El terremoto del lunes 11 de agosto nos recordó, con una sacudida tan breve como intensa, lo frágiles que somos. En cuestión de segundos, todo lo que parecía estable se tambaleó, y junto con los muros y las calles, también se movieron nuestros corazones. La tierra nos habló en su lenguaje de temblor, y nosotros respondimos con un lenguaje de unidad.
En medio del miedo y la incertidumbre, descubrimos que la vida es un regalo que no podemos dar por sentado. Cada respiración, cada abrazo, cada palabra compartida se volvió más valiosa. El desastre nos obligó a mirar hacia adentro y hacia afuera: hacia nuestras propias vulnerabilidades, pero también hacia la fuerza que surge cuando nos apoyamos unos a otros.

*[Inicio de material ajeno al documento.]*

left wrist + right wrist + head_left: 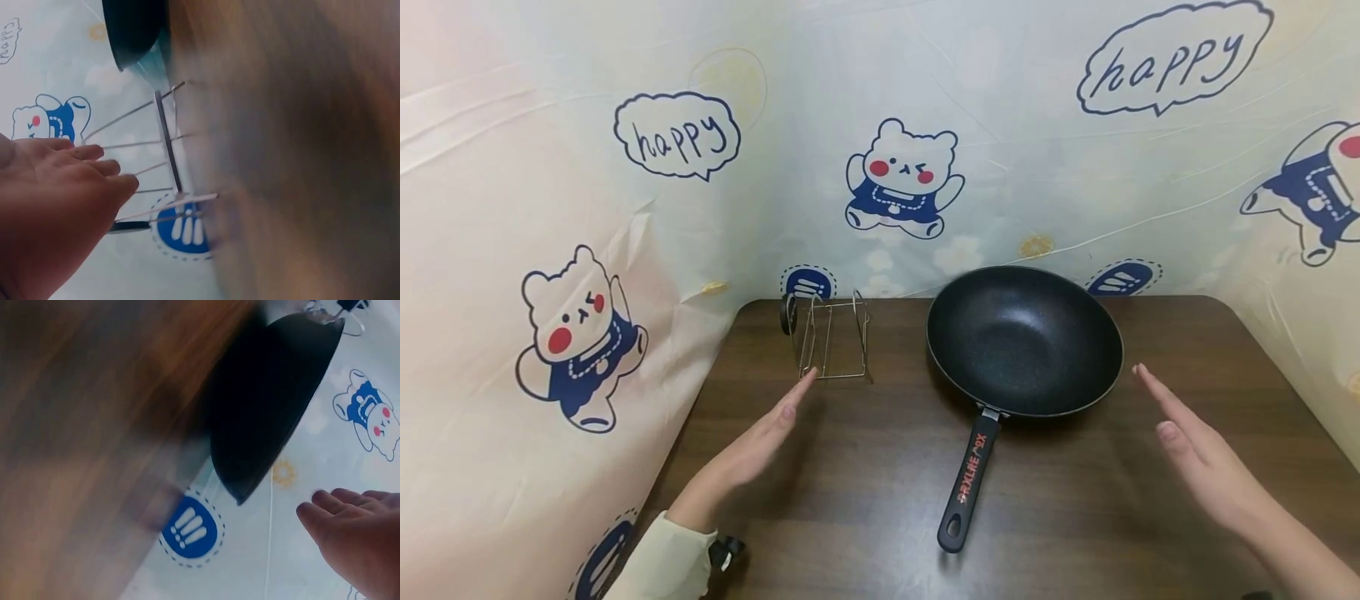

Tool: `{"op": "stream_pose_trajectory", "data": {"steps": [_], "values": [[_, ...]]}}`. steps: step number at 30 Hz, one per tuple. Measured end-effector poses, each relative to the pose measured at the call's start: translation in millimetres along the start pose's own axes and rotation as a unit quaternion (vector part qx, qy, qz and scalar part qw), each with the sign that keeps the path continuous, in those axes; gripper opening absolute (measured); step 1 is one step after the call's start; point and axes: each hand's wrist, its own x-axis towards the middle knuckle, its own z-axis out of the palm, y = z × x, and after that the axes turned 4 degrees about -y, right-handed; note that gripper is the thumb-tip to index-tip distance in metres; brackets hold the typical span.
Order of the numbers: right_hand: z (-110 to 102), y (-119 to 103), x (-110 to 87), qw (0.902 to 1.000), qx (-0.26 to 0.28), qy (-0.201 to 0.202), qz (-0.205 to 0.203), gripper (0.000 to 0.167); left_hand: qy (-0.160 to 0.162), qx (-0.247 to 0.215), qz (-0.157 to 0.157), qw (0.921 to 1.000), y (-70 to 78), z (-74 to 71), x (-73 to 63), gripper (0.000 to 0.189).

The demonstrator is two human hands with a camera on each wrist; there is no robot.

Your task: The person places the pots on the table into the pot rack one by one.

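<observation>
A black frying pan (1026,346) sits on the brown table, its handle (968,483) with red lettering pointing toward the front. To its left stands a wire rack (838,342) with a round black piece on its left side. My left hand (760,442) is held with straight fingers, its fingertips overlapping the rack's front edge in the head view. On the other side my right hand (1198,462) reaches in with fingers extended, just right of the pan's rim. Neither hand holds anything. In the left wrist view the rack (165,144) lies beyond the fingertips.
Behind the table (850,517) hangs a pale cloth (1015,167) printed with bears and "happy" bubbles; it also runs along both sides. A black strap (726,552) shows at the left cuff.
</observation>
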Motion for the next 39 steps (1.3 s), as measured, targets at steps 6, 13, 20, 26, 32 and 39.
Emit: {"op": "stream_pose_trajectory", "data": {"steps": [6,13,20,26,32,39], "values": [[8.2,-1.4,-0.7,0.9908,0.131,0.002,-0.034,0.049,-0.048,-0.149,0.03,0.9871,-9.1,8.3,6.7,0.073],[16.7,9.3,0.0,0.935,0.344,-0.078,-0.04,0.064,-0.088,-0.331,0.026,0.9392,-10.4,22.3,13.5,0.085],[25.7,11.7,-4.6,0.8493,0.512,-0.127,0.02,0.072,-0.09,-0.452,-0.027,0.887,-6.3,38.8,15.3,0.093],[37.6,13.0,-6.3,0.7105,0.681,-0.172,0.042,0.077,-0.106,-0.516,-0.066,0.8476,-5.0,49.9,18.0,0.103],[52.9,15.7,-5.5,0.6224,0.755,-0.194,0.068,0.078,-0.12,-0.554,-0.102,0.8172,-2.1,64.6,17.7,0.108],[69.9,15.3,-4.1,0.5706,0.789,-0.204,0.103,0.078,-0.14,-0.577,-0.109,0.7969,2.9,83.3,19.3,0.107]]}}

La comunidad se convirtió en refugio. Vecinos que apenas se saludaban se transformaron en hermanos que se cuidaban mutuamente. Las manos se extendieron para levantar escombros, pero también para sostener el ánimo. El dolor se compartió, y en esa solidaridad encontramos esperanza.
Este episodio nos invita a reflexionar sobre cuánto tiempo nos queda y cómo queremos vivirlo. No se trata de contar los días, sino de llenarlos de sentido. La fragilidad no es una condena, es una oportunidad: la oportunidad de valorar lo pequeño, de agradecer lo cotidiano, de construir vínculos que nos sostengan cuando todo lo demás se tambalee.